1. Chittor Byepass was not there in map

2. Chittor to Tirupati road not mapped properly.

3. Many road including byepass or Tirupati (From Alipiri) not properlt mapped.

4. While returning from Tirupati. At one point of time there is state highway road meet with highway (NH4). On signboard Right side was showing Bangalore and Chittor and my device was showing Left side (Towards Nellore)to Bangalore. Yuck. I did not checked which road it was calculating. I followed signboard and came back to Bangalore.

5. Many a times it calculates road from unknown small/village/unpaved roads even there is straight highway going to destination. Look like algorithm is not proper. My route mode is "Fastest Car".

Satguide advertise "Never Get Lost" But I will say, if you rely on it you will always get lost.
2 weeks back this happened with me when I was driving through Rajahmundry and the Satguide navigation got confused and led me into a really narrow street where I got stuck, where as there was a direct intersection between one road to another road (which it happily ignored).
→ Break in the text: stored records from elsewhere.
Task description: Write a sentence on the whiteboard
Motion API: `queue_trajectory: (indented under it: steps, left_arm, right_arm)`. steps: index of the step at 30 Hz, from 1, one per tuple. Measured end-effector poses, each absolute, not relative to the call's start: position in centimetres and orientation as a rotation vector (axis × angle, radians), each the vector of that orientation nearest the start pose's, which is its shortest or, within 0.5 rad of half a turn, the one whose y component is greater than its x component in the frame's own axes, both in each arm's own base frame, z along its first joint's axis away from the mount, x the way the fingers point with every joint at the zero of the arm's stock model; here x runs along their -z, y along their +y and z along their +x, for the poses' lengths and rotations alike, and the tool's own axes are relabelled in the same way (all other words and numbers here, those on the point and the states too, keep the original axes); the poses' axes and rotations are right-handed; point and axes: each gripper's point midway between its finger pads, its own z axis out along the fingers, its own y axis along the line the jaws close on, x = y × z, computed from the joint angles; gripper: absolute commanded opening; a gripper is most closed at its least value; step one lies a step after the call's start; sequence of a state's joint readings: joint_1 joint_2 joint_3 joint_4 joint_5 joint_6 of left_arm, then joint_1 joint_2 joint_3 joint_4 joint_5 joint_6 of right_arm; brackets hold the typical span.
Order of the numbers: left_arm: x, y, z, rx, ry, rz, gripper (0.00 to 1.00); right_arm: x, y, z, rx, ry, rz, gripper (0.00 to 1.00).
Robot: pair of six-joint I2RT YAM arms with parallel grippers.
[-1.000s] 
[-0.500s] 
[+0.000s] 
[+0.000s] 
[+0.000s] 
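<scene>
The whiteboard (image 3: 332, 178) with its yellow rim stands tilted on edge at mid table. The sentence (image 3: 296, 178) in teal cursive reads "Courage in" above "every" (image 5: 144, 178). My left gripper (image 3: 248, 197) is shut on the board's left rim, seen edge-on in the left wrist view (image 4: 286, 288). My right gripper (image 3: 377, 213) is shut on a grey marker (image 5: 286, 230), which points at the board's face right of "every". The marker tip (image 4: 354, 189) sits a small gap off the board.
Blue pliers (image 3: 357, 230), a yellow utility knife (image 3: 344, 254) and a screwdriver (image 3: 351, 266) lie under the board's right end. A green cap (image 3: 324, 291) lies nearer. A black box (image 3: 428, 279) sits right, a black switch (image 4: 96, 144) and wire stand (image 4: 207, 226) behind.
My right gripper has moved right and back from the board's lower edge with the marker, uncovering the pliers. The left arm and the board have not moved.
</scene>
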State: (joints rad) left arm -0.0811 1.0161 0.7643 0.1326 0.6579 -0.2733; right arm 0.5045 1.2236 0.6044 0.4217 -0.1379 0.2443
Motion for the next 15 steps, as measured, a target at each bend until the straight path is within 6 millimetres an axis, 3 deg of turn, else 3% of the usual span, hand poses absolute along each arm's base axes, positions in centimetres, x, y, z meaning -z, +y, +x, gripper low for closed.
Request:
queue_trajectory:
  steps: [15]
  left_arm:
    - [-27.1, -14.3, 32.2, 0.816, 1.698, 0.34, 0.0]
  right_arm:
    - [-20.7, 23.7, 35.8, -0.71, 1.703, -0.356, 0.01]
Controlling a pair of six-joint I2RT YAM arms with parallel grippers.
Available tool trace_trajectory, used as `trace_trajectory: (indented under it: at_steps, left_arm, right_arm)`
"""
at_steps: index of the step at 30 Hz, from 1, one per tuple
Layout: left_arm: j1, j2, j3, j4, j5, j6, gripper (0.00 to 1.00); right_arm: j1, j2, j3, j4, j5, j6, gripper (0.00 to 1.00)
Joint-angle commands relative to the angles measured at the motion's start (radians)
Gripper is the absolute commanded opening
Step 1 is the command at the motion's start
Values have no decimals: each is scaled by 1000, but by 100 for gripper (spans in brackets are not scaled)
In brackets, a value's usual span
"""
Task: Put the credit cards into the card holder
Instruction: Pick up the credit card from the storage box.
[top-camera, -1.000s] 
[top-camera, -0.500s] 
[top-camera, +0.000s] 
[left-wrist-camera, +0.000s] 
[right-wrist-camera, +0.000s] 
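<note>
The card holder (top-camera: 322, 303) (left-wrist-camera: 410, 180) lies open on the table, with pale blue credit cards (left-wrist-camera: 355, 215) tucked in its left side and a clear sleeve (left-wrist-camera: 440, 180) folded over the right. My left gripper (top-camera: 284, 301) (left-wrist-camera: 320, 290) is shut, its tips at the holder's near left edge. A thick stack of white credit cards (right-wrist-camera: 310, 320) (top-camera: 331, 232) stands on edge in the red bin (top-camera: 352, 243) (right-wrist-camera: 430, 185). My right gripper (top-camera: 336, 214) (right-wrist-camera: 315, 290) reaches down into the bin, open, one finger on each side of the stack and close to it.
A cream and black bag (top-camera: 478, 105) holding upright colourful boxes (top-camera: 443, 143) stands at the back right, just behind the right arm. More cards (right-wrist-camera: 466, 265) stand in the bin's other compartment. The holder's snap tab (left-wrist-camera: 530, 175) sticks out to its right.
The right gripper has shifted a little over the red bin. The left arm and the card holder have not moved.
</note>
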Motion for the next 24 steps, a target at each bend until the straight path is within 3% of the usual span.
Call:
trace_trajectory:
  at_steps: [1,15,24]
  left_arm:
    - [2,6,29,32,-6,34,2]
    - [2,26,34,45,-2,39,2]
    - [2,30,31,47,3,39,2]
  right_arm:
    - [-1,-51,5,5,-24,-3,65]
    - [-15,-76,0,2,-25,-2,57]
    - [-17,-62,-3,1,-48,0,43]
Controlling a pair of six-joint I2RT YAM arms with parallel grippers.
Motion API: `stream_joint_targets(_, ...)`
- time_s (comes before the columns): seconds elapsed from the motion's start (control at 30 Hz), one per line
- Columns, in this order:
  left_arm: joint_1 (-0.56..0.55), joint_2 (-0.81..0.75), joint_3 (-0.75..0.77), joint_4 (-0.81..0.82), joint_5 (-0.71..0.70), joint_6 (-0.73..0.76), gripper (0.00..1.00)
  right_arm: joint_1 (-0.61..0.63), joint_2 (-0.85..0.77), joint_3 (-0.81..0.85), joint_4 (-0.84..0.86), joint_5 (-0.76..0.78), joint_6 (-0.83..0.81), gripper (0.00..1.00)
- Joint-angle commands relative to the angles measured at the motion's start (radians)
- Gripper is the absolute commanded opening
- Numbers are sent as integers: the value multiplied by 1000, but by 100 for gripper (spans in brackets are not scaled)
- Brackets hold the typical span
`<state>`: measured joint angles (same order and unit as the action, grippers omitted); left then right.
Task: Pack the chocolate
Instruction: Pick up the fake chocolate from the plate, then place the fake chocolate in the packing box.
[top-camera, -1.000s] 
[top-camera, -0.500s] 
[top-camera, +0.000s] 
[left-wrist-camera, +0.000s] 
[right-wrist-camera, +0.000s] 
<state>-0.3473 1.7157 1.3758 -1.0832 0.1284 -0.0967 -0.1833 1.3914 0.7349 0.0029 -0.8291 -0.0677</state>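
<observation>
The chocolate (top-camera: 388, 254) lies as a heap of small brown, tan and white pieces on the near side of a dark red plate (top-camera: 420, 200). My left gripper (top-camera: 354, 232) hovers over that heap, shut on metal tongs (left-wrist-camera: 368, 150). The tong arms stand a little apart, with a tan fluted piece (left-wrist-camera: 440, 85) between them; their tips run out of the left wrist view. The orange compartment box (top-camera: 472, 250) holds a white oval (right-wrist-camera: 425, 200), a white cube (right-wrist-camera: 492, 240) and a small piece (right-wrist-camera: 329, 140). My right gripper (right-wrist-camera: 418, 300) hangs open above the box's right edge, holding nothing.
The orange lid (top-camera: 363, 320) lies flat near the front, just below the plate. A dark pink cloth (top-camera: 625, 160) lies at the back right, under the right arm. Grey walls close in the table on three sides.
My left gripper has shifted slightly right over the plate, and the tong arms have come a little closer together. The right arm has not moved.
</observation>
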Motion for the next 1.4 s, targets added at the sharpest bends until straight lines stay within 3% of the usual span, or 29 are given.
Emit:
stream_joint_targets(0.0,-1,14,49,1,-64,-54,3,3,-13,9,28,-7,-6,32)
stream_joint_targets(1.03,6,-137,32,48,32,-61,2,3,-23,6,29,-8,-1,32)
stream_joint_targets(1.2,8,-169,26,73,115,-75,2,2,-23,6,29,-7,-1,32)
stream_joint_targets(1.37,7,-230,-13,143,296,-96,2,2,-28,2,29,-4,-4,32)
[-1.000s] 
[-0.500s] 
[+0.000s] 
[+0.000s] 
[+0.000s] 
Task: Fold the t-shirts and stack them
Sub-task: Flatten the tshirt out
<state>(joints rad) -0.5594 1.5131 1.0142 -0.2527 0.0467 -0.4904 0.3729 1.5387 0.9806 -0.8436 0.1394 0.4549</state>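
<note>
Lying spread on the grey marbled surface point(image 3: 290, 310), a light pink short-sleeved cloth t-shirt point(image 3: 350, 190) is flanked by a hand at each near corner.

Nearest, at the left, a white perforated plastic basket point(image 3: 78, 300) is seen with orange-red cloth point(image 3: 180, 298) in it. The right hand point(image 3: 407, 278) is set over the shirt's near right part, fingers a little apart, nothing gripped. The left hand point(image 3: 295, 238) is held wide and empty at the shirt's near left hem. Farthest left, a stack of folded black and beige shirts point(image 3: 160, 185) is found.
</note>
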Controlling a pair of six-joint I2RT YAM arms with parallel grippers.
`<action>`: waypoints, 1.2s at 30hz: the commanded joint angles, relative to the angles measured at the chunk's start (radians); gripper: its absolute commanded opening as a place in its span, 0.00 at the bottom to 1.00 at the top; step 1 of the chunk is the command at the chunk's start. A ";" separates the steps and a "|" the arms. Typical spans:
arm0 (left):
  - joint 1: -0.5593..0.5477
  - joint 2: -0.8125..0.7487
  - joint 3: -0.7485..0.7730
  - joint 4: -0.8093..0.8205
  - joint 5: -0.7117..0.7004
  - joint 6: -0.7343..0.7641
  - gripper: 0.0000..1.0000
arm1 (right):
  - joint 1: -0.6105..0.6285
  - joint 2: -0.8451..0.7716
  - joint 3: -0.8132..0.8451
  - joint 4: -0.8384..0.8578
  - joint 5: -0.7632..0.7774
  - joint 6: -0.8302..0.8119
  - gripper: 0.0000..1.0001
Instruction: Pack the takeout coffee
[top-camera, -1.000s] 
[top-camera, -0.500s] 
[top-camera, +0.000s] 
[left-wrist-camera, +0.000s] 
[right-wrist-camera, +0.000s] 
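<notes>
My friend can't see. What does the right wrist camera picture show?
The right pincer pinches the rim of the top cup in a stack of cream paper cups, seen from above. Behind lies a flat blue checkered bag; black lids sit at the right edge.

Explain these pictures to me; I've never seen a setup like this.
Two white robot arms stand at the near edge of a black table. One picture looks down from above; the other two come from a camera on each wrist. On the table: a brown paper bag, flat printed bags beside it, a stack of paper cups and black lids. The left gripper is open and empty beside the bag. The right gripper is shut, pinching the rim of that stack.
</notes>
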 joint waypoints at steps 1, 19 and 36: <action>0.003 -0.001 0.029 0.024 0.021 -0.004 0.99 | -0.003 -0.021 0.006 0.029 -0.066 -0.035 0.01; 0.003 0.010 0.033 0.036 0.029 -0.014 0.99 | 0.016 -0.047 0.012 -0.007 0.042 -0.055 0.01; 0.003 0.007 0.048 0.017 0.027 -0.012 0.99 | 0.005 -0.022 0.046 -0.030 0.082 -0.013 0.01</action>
Once it even asked me to turn on to the railway track!!!

Yesterday I was travelling from Bangalore to Mysore and back, and though it's a straight forward road which I have traveled many times, just to check the accuracy of Satguide navigation, I decided to turn it on.

I was using Satguide along with Destinator and was shocked at it's behavior
1. On Bannerghatta road, it wanted me to do all kinds of acrobatics (driving through lanes etc) to go to nice road, when Bannerghatta road directly connects to the Nice road.
And not that those routes were not mapped because in initial route computation it made correct connection, but as I approached Nice road, about a km earlier it started doing recomputation and asking for unnecessary loops.

2. Later it refused to acknowledge SH-17 the main route which directly connects Bangalore to Mysore. (It's an old route and I have been using it for last 10 years). And kept recomputing my route to go to Mysore via Kanakpura road.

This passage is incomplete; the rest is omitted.